Check the listing below for lines that hold "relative". How many are there? Please give only the number.

╭──

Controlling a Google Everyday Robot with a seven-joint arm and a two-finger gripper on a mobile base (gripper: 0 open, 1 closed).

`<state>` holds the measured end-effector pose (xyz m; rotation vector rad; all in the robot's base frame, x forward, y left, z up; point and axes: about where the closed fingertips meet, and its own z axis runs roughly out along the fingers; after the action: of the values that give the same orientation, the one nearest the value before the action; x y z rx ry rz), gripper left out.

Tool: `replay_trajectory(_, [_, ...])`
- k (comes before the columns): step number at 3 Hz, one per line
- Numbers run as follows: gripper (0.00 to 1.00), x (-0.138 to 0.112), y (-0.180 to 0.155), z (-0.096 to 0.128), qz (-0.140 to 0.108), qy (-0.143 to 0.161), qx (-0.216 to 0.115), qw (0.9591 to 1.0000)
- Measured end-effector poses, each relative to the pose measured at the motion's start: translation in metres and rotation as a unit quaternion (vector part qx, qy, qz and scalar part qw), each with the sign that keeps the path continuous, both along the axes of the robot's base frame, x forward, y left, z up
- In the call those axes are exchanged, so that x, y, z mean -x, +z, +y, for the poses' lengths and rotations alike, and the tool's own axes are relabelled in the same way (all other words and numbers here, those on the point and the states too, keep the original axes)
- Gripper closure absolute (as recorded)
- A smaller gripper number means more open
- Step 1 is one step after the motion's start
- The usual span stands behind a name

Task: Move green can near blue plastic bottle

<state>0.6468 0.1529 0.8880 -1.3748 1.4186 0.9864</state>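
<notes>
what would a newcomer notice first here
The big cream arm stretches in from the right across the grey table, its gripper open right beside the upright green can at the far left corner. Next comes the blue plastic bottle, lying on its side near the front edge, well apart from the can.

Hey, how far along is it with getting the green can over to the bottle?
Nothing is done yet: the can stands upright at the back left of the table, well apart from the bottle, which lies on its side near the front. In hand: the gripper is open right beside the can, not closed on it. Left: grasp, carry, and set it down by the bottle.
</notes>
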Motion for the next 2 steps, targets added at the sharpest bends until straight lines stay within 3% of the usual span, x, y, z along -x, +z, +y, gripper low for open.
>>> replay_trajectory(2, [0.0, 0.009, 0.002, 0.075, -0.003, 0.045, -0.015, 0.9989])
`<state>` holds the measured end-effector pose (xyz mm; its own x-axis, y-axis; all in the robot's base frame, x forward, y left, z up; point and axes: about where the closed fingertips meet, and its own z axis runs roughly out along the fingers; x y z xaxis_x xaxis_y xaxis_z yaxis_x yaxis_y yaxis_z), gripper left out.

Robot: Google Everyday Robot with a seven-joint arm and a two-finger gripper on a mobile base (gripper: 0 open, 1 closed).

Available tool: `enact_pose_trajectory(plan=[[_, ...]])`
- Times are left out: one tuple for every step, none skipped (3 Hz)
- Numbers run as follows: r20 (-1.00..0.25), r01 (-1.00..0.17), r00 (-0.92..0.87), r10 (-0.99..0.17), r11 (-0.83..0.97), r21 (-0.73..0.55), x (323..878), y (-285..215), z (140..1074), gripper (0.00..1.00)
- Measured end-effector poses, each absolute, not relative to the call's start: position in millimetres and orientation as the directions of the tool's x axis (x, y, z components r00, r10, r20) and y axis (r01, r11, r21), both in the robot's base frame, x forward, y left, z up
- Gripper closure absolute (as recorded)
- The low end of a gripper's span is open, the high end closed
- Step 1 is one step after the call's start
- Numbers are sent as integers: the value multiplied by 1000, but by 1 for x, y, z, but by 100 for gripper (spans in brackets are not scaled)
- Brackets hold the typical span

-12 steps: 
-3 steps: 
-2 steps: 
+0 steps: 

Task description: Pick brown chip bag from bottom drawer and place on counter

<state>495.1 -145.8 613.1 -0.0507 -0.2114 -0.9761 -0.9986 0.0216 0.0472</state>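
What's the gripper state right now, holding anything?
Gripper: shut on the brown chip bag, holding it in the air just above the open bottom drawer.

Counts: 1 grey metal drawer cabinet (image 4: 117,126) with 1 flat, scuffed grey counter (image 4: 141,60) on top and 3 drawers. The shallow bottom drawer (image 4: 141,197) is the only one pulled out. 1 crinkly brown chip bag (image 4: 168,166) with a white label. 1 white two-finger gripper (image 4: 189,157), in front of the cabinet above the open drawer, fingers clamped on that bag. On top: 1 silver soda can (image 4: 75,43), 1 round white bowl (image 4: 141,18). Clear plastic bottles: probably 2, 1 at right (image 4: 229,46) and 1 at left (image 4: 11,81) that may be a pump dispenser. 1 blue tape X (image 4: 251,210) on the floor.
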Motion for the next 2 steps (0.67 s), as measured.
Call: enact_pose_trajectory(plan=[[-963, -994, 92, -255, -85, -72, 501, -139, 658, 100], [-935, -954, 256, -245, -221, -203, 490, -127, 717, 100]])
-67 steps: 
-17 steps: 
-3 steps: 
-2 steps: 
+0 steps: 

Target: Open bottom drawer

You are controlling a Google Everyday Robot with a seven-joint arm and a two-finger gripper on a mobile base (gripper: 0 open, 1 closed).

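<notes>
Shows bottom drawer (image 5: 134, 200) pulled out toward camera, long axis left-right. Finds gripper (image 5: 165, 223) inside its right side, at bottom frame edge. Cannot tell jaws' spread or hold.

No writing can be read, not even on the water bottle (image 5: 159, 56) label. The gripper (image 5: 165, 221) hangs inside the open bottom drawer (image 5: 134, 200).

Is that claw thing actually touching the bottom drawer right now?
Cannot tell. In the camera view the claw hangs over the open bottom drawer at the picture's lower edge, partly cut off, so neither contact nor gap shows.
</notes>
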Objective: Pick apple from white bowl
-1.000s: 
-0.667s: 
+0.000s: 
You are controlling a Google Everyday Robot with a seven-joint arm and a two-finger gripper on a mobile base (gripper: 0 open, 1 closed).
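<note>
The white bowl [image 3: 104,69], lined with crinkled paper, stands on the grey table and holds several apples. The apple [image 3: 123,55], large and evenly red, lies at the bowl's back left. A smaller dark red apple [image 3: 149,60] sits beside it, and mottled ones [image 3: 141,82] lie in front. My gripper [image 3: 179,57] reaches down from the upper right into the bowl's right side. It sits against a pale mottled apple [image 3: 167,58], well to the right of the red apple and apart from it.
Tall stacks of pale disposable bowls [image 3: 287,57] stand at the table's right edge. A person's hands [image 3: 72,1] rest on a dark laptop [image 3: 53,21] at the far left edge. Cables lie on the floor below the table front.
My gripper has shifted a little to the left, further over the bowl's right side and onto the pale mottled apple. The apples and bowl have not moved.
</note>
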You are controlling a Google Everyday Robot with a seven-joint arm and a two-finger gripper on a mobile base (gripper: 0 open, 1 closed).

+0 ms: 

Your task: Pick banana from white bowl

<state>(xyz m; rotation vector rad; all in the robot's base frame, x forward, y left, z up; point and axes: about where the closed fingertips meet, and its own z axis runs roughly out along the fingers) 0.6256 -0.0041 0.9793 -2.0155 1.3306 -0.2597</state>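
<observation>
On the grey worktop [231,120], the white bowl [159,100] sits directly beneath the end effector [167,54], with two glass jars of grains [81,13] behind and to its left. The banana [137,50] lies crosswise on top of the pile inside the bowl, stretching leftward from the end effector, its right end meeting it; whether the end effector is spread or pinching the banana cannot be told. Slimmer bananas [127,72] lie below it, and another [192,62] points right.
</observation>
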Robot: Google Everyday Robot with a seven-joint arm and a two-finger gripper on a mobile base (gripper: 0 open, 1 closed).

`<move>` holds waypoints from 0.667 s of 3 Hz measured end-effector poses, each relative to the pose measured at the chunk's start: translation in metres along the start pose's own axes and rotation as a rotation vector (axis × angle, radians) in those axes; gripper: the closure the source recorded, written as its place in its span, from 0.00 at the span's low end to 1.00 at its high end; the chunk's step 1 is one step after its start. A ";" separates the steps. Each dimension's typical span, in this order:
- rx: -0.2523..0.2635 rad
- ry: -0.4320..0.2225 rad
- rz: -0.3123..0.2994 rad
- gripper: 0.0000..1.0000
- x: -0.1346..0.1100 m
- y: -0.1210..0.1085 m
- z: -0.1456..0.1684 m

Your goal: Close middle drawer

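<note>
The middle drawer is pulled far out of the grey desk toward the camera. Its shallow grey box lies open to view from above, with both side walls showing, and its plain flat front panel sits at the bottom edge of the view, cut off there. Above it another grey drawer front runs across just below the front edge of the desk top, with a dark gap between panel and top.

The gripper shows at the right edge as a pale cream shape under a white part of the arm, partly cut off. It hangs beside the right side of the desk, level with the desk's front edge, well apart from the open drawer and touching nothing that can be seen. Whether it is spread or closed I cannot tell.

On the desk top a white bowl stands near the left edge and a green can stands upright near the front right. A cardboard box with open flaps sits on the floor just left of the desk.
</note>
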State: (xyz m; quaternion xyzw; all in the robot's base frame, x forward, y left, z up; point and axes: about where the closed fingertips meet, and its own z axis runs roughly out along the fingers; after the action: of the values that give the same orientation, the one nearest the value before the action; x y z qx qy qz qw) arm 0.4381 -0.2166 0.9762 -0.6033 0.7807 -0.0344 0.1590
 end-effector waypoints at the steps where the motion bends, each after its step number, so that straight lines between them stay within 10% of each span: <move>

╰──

#### [Output for this exercise]
3